Ayinde X. Ubaka (born February 9, 1985) is an American former professional basketball player. He played college basketball for the California Golden Bears and spent seven seasons playing professionally overseas.

High school career
Ubaka attended Oakland High School in Oakland, California.

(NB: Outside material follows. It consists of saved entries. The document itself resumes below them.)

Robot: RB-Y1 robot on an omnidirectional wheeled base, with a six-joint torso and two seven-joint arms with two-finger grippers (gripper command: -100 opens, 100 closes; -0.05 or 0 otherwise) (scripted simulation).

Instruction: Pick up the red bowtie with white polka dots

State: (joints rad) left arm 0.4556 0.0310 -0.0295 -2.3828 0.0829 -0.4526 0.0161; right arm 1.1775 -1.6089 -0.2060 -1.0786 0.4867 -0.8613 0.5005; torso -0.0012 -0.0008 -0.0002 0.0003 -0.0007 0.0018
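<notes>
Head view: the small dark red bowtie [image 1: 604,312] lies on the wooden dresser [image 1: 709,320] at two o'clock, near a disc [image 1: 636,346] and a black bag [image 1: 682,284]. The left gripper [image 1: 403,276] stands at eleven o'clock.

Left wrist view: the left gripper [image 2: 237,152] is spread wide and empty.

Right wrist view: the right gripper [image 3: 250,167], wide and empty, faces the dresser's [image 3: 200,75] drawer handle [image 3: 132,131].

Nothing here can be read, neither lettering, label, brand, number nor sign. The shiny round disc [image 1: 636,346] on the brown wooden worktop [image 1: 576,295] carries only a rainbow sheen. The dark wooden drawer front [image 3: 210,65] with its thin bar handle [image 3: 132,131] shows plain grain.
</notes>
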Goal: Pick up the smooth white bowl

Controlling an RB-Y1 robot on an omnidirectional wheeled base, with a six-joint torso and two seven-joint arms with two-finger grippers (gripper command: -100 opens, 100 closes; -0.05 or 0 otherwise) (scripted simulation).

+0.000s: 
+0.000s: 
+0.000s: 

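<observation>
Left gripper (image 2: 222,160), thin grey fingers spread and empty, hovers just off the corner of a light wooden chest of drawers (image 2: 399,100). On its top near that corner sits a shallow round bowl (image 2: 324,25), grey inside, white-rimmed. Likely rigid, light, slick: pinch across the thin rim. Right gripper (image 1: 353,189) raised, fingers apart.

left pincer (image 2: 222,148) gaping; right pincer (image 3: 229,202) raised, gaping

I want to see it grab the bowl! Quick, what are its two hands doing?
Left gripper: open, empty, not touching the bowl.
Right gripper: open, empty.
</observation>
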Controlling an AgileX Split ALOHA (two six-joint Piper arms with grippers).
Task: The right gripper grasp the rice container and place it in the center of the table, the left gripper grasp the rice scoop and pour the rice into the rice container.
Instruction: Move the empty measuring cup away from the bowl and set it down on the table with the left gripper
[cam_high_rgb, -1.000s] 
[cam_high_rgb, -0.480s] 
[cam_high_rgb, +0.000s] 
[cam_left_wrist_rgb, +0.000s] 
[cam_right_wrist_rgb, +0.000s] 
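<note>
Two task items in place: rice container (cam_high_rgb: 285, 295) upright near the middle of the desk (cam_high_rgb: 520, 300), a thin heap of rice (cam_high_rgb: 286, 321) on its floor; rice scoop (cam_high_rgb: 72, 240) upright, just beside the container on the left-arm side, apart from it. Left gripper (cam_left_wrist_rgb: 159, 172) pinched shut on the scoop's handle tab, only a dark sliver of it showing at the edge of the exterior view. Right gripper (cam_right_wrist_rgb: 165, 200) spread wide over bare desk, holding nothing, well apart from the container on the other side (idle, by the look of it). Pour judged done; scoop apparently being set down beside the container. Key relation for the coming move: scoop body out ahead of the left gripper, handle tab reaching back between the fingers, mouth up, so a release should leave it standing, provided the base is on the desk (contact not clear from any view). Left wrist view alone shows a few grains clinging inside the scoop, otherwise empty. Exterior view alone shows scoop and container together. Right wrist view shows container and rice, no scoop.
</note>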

As a junior, he averaged 23 points, 8 rebounds and 8 assists per game. As a senior, he averaged 23.5 points, 6.5 rebounds and 5.0 assists per game as he earned fourth-team Parade All-American honors, selected first team all-state by Cal-Hi Sports, first-team All-ANG Newspapers and league MVP, and chosen All-Metro by the San Francisco Chronicle.

Ubaka also played both quarterback and cornerback on the Oakland High football team his sophomore and senior years.

College career
In his freshman season at California, Ubaka ranked third in the Pac-10 in assist-to-turnover ratio (1.96) and ninth in the league in assists to earn honorable mention Pac-10 All-Freshman honors. He also earned Cal's 2004 Most Unselfish Player Award. In 28 games (26 starts), he averaged 6.4 points, 2.1 rebounds and 3.9 assists per game.

In his sophomore season, Ubaka missed a portion of the year due to injury. On November 23, 2004, he broke the fifth metatarsal in his left foot which required surgery and two months on the sidelines. He returned to action on January 15, 2005. In 18 games (11 starts), he averaged 6.1 points, 2.0 rebounds and 2.7 assists per game.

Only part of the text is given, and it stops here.